A malfunction at the BPW’s visually prominent wastewater treatment facility in the middle of town resulted in the release of an estimated 5 million gallons of partially treated sewage into the neighboring marsh and Lewes-Rehoboth Canal.
In response, the state closed shellfishing areas in Delaware Bay for 21 days. Had the problem occurred in the summer, when there’s far more shellfishing and beach activity, impacts would have been worse.
Investigations are underway to determine the ultimate cause of the malfunctions. In the meantime, the problem has been fixed with hundreds of thousands of dollars’ worth of repairs involving refurbished and new replacement filters. The state has already signaled that the problem constitutes a violation of Lewes’ permit to discharge treated wastewater into the canal.
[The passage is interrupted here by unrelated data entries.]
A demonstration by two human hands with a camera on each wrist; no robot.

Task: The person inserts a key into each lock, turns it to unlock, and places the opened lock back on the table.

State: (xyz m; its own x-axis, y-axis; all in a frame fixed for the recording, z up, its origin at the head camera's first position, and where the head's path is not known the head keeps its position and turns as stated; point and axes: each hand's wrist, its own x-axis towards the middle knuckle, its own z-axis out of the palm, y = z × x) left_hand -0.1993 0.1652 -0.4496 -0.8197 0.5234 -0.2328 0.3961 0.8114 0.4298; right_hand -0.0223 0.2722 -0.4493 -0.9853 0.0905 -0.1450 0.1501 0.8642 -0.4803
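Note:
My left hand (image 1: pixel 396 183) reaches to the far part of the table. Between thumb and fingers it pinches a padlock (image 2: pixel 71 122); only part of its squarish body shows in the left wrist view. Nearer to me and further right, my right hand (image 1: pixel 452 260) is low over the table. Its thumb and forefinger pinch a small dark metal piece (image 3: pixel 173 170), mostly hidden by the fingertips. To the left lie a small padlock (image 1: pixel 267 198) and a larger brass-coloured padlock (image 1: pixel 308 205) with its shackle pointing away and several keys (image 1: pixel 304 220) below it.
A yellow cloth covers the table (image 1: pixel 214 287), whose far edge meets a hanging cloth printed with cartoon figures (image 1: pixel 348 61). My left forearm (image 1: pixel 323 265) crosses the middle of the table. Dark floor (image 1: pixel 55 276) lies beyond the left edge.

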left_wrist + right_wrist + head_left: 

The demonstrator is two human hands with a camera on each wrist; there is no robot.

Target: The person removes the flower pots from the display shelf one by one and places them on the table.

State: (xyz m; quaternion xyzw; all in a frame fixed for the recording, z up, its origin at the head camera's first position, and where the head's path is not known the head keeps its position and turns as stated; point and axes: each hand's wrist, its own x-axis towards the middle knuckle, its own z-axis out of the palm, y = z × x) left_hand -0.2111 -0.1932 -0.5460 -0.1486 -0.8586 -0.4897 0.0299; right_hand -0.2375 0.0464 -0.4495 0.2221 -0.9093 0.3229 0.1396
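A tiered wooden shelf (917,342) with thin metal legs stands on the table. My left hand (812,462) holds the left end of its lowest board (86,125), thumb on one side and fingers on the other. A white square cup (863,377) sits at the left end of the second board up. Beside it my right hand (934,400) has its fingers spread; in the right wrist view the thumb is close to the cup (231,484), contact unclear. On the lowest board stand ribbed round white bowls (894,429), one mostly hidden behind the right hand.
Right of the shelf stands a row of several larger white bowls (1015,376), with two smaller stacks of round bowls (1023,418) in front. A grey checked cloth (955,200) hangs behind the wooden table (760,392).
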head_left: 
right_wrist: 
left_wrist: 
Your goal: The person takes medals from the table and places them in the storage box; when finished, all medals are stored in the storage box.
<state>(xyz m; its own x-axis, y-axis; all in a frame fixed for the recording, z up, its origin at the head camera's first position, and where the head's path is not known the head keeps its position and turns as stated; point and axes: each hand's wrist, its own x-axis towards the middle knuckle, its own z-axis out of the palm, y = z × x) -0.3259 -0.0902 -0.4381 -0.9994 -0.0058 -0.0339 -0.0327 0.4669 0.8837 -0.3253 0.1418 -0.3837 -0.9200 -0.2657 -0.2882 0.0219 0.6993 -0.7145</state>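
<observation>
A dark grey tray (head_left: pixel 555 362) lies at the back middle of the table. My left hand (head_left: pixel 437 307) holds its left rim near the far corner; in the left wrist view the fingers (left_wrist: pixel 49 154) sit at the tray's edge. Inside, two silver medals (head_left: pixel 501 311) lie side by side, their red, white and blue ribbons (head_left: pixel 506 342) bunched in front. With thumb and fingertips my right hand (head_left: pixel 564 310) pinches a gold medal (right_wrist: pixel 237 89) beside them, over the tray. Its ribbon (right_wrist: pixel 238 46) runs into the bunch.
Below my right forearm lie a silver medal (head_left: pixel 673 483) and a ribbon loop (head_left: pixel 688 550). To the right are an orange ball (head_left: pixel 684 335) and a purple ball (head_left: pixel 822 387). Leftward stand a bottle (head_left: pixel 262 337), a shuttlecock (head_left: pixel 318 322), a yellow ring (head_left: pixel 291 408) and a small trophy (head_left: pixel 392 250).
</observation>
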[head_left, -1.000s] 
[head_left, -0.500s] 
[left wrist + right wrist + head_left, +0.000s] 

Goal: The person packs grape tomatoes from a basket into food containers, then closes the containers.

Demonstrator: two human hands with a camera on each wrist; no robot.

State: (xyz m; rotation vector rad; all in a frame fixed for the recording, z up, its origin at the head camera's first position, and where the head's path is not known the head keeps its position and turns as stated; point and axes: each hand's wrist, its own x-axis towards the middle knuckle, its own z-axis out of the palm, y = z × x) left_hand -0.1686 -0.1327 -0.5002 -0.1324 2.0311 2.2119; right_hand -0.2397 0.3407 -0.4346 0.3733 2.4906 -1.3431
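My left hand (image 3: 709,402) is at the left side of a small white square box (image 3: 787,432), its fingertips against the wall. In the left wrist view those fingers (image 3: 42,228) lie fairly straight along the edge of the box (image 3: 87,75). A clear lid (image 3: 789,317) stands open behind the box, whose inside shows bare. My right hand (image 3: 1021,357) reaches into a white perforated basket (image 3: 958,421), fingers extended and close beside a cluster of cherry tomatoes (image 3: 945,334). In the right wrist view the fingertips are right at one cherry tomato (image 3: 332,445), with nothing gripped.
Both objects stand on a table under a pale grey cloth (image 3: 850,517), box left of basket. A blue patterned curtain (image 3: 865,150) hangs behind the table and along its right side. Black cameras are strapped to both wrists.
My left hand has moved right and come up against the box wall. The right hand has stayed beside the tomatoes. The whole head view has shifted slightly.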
Fines may result.
The most disturbing part is that more than three years ago, the former operator of the treatment plant, Severn Trent, informed the BPW that the filters were near the end of their life expectancy and recommended buying new filters.
“These units have a long lead time and [Severn Trent] recommends ordering these so that they can be on hand for replacement when the others fail,” the 2016 recommendation reads.
It was a prudent and, as it unfortunately turns out, a prescient recommendation. But it wasn’t acted on until after 5 million gallons of partially treated wastewater polluted the marsh and adjacent waters. That was because a system malfunction led to the failure of filters already beyond their expiration date, compounded by the long lead time required for emergency replacements to arrive.
The Lewes public can ask questions at a joint City of Lewes and Board of Public Works meeting tentatively set at 6 p.m., Wednesday, Jan. 29, in the Rollins Community Center meeting room.
The entire situation leaves the impression that a distracted Board of Public Works took a chance on risking the natural environment to squeeze more life out of aging critical equipment – and lost.